Central Chambers was built by the contractor Richard Rennie, who had previously built Owston's Buildings in 1903 and the National Hotel in 1895. It was designed by architect Frederick William Burwell who also designed the Victoria Pavilion, Sail and Anchor Hotel, Fowler's Warehouse, Owston's Buildings and Marmion House. The superintendent of works was W. Sefton. The clients for the building were George and William Silas Pearse, and the building originally contained a range of shops and offices.
The building is constructed of brickwork throughout resting on a basecourse of rusticated bluestone. It features a decorative façade on the first floor exterior featuring Central Chambers in stucco. The paired windows feature stucco and pilastered and stucco arches with elaborate decorations above and piers below. The parapet has a balustrade and five highly decorative pediments extending below. The original entrance is still located between the shops and features stained glass leadlight sidelights and French doors between. Originally the entrance hall and vestibule lead to the shops and offices, the staircase being made from polished jarrah. Tiles in different colours have been used for dados, corridors and decorations. The building is embellished in the Italian Renaissance style.

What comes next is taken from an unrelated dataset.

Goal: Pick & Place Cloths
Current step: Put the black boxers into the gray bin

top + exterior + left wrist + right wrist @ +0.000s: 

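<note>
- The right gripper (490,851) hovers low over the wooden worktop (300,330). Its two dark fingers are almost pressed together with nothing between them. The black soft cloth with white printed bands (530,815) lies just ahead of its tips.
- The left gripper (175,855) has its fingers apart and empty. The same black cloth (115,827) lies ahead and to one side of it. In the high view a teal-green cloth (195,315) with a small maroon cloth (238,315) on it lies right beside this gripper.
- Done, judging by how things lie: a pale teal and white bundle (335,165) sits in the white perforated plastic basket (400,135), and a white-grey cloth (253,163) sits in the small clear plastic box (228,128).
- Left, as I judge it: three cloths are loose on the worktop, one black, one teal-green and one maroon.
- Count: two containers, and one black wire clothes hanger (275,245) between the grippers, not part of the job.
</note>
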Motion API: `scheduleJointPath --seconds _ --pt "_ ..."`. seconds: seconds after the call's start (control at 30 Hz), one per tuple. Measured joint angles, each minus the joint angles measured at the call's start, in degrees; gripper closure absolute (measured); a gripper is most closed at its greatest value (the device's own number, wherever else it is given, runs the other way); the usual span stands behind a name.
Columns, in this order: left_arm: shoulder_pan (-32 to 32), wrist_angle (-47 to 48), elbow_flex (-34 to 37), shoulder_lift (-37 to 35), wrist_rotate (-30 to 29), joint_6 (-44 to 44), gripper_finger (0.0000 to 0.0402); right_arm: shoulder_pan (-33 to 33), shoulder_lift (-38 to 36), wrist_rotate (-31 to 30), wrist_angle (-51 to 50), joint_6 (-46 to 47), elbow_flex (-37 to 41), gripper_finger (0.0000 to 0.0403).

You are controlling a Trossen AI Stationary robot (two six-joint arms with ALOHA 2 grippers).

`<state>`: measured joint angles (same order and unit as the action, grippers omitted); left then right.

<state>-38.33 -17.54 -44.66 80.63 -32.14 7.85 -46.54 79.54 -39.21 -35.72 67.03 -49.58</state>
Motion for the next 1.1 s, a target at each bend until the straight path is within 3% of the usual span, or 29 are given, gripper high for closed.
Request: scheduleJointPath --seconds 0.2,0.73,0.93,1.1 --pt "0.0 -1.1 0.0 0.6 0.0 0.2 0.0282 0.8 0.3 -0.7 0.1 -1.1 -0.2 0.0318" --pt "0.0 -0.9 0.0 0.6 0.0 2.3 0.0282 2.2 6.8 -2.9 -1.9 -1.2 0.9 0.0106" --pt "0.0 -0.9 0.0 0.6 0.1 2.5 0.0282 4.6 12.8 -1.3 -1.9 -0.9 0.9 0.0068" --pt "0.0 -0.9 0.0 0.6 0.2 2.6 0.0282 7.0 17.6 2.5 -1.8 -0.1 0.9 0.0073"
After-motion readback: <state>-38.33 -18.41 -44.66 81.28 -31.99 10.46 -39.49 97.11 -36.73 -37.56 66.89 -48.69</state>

It originally had frontal verandahs, but which were removed 1952. J & W Bateman, owners of the building in 1957, added a loading ramp to the rear of the building.

A blaze broke out on the second storey in 1954 but was under control in about 20 minutes. During this time it caused damage estimated at well over £A 2000, equivalent to in .

In 2016 the tenants of the building were a fashion store, Love in Tokyo, and a beauty treatment centre, Djurra Spa.